Go through the records and filter out every line lacking the word "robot"; copy the lines that remain.

===== Material provided

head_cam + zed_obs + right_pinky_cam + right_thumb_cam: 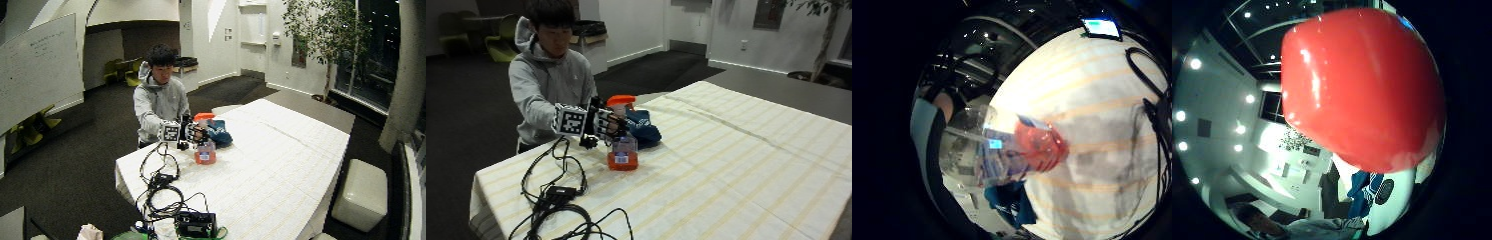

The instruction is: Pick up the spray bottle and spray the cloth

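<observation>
Your gloved right hand (600, 122) is wrapped around the neck of the clear plastic spray bottle with the orange trigger head and orange liquid (622, 150), fingers (614, 125) curled around it just below the head. In the outside view the bottle stands upright with its base at or just above the surface covered by a cream cloth with yellow stripes (725, 150); you cannot tell from these views whether it has left the surface. The crumpled dark blue cloth (642, 129) lies just behind the bottle, near the edge of the surface closest to your body. The thumb side palm view is almost filled by the orange head (1362, 85), so the palm is close against it. Judged from this, the grasp is made and the aiming and spraying are not yet done. Note these risks. The nozzle direction cannot be read here; if it faces away from the blue cloth, the spray will land on the striped covering or your sleeve. The bottle is held high while the liquid sits low, so it may swing if lifted quickly. The black cables (552, 200) lie near on the same surface; keep overspray clear of them.
</observation>
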Tool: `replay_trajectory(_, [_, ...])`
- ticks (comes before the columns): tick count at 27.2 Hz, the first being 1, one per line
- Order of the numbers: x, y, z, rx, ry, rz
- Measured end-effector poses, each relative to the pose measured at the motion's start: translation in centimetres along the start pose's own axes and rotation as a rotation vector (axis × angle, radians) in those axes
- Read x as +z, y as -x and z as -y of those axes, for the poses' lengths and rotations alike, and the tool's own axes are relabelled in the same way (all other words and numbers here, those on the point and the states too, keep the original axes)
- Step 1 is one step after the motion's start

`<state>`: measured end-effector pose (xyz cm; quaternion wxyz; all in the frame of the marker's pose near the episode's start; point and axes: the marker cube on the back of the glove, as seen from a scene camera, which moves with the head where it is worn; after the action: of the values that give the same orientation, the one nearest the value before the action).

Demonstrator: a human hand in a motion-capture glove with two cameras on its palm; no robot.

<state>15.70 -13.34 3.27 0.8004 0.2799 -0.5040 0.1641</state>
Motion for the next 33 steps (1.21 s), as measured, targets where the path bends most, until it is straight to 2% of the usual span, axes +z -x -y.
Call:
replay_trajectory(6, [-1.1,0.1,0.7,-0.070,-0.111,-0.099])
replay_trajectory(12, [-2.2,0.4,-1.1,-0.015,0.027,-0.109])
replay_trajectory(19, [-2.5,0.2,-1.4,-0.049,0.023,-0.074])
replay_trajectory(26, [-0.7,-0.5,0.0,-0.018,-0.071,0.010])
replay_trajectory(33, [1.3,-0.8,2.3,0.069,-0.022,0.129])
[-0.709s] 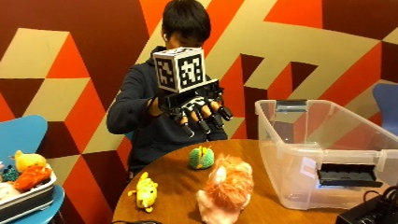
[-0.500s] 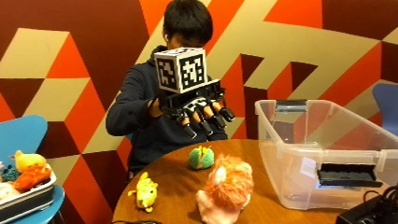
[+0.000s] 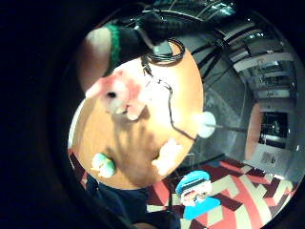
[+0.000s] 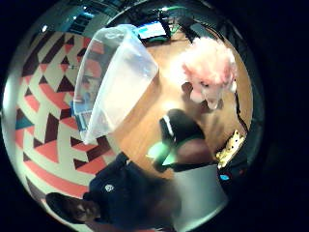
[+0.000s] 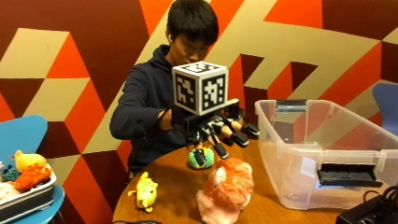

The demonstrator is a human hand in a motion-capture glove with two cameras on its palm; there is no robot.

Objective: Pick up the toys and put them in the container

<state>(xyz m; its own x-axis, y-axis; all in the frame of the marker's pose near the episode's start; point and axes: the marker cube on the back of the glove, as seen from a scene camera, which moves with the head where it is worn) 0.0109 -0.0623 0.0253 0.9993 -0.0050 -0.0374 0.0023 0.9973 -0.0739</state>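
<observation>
My gloved right hand (image 5: 216, 129) hovers over the round wooden table (image 5: 174, 179), fingers spread and pointing down, holding nothing. Just under the fingertips stands a small green toy (image 5: 201, 157). In front of it sits a fluffy pink toy (image 5: 225, 191), and a yellow toy (image 5: 146, 190) lies nearer the table's left edge. The clear plastic container (image 5: 268, 126) stands on the table's right side. The little finger side palm view shows the pink toy (image 3: 121, 93), green toy (image 3: 102, 164) and yellow toy (image 3: 167, 155) on the tabletop below. In the thumb side palm view the container (image 4: 116, 72) lies beside the pink toy (image 4: 210, 72).
A black object (image 5: 348, 175) lies inside the container. Black equipment (image 5: 373, 214) and cables sit at the table's front right. To the left, a blue chair (image 5: 22, 135) carries a tray (image 5: 28, 198) with several more toys.
My hand has come down and slightly right, from chest height to just above the green toy. The toys and container have not moved.
</observation>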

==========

Written answer →
Demonstrator: a human hand in a motion-capture glove with two cameras on its palm; no robot.
The demonstrator is a human hand in a motion-capture glove with two cameras on its palm; there is no robot.

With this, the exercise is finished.